В это время в коридоре послышался шум. Часовые, стоявшие в коридоре у дверей каждой камеры, заволновались. Наш часовой отворил дверь и быстро пересчитал арестованных.

— Все на лицо, — ответил комиссар.

— Гадис, Гадис идет! — раздались тревожные голоса в камере.

— Ложитесь все, черт бы вас побрал! — закричал Заклер. Дверь камеры отворилась, и на пороге появился среднего роста плотный, коренастый мужчина. Лицо его было бритое, одутловато-круглое с парой серых бесцветных глаз, которые быстро и угрюмо перебегали из-под полуопущенных век. В руке его чернел наган со взведенным курком.

— Чего не спите! — желчно закричал Гадис. — Я кому сказал, чтобы в одиннадцать часов у меня все спали! Морды, что ли, вам бить, сволочь! И грязь я вижу. Ящик с сором не вынесли… Языком заставлю вылизать другой раз, мать вашу… Я вас научу гигиене!
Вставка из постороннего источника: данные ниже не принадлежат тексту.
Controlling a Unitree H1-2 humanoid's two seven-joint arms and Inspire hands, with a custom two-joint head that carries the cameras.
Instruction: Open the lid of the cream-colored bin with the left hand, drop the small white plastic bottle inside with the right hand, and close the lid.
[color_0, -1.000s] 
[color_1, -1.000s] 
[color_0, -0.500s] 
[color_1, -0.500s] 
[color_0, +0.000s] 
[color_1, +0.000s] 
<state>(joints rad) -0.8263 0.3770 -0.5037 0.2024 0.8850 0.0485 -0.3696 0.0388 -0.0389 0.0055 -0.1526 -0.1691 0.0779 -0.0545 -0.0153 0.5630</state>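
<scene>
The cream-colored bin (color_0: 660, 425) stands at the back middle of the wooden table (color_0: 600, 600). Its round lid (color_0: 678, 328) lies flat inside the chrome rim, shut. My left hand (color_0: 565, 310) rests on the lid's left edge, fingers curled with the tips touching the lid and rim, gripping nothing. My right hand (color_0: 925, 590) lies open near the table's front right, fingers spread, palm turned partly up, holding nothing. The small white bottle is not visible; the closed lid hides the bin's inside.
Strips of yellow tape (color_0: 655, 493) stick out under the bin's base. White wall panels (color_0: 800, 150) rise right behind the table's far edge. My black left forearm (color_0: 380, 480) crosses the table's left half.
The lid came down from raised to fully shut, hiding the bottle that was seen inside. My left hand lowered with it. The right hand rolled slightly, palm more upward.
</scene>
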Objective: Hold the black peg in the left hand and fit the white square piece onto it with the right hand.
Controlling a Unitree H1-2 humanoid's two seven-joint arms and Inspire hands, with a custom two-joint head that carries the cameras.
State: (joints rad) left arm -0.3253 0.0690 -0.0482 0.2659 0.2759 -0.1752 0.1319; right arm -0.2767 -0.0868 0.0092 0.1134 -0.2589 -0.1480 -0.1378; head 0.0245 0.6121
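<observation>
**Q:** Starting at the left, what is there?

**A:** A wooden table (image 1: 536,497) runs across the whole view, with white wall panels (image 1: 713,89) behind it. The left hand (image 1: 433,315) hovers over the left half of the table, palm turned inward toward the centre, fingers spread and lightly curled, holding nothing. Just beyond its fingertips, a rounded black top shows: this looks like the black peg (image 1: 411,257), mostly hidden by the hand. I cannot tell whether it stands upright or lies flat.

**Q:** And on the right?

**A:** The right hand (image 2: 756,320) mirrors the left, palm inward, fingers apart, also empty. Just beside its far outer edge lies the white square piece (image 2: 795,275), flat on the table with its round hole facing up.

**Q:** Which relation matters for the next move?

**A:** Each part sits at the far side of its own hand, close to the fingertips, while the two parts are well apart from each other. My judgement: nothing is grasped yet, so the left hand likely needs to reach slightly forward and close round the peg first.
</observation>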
— Ящик не вынесли, ибо после обеда нам не позволили во двор выходить, — заметил кто-то.

— Молчать. Это меня не касается. Не сметь возражать мне. Вот я вас, сукиных сынов, велю прикладом лупить, как в доску. Я вас научу.

Новый взрыв брани посыпался на арестованных. Гадис пришепетывал и задыхался в этом потоке слов.

Заметив, что на мне ботинки, он подскочил ко мне и замахнулся револьвером:

— Я приказал снимать обувь или нет?!

— Я сегодня первый день здесь, — ответил я.

— То-то же. Марш сор выносить. Буржуи паршивые. Лакеев вам, может быть, надо?

Вскоре Гадис удалился, но крики его еще долго раздавались в верхних коридорах, где помещались остальные камеры.

Я, кое-как устроившись на голых, неровных досках, пытался забыться. Но сон долго не посещал меня. Кроме того, сильно мучили насекомые.

— Уже начали чесаться, — заметил мой новый приятель-литератор. — Да тут всего много: и блох, и вшей, и клопов. От последних немного свет спасает. У нас электричество всю ночь горит. При свете они не так кусают. Говорят, клопы боятся света.

А за дверью, в коридоре громко спорили и ругались часовые. Я давно уже прислушивался к их разговору. Спор шел о какой-то лишней порции мяса, полученной одним из них. Спор переходил в крик, гулко разносимый каменными стенами пустынного коридора и подхватываемый эхом на лестнице. Спать было немыслимо.

— Вот видите, — сказал Миронин. — За людей нас не считают, даже спать не дадут.

— Смертники и есть, — тихо отозвался старичок Пиотровский, долго и истово молившийся в своем углу у окна и укладывавшийся теперь ко сну.

Старик долго еще лежа бормотал молитвы. В коридоре кто-то уговаривал споривших часовых.

— Тут товарищ ни при чем, — раздался монотонный голос. — Все зависит от того, какой повар. На кухне есть один молодой, так тот порции правильные выдает… Равные… А другой — тот новый. Он еще не приноровился… Третьего дня, как размены были, наш караул всю ночь не спал. А утром нам хлеба не было… Вот это без внимания действительно оставить нельзя…

Дико и страшно было слушать эти равнодушные речи — здесь, где, казалось, из каждого угла глядела на нас страшная маска смерти, где слилась в один безмолвный задушенный вздох бездна невыразимых страданий и невыплаканных слез. Я не спал до утра.